• _ABOUT THIS TASK_: Would you transcribe the whole listing exactly and drop its images?

• _SOURCE DATA_:
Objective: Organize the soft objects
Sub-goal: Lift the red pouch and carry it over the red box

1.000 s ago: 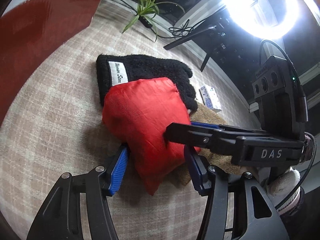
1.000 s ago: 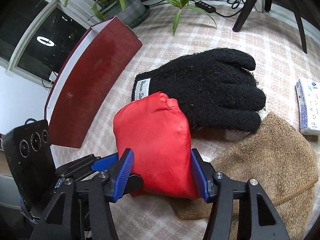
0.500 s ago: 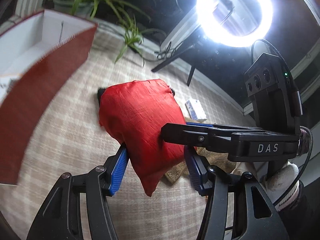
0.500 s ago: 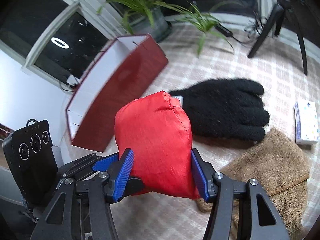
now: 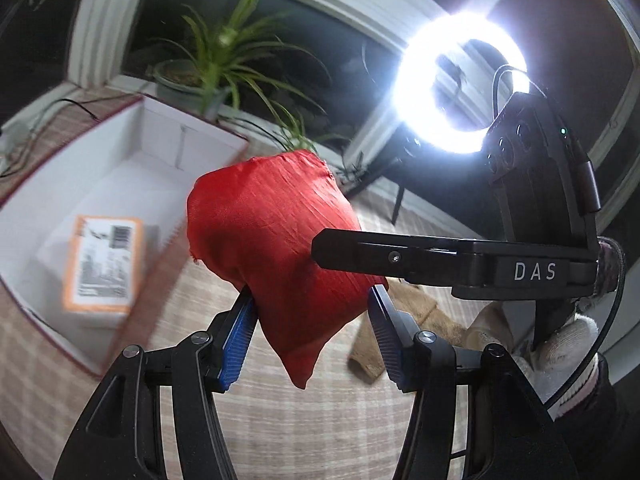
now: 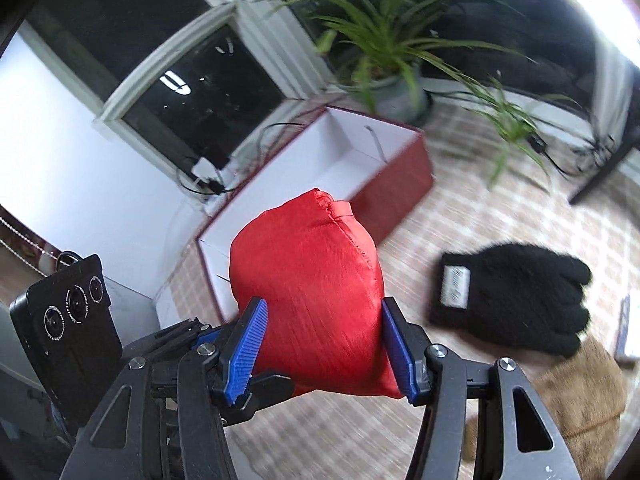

• _ANSWER TO THIS EXERCISE_:
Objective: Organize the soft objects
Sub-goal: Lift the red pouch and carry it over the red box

1.000 s ago: 
1.000 s ago: 
0.500 s ago: 
0.500 s ago: 
now: 
now: 

With that, the answer is done.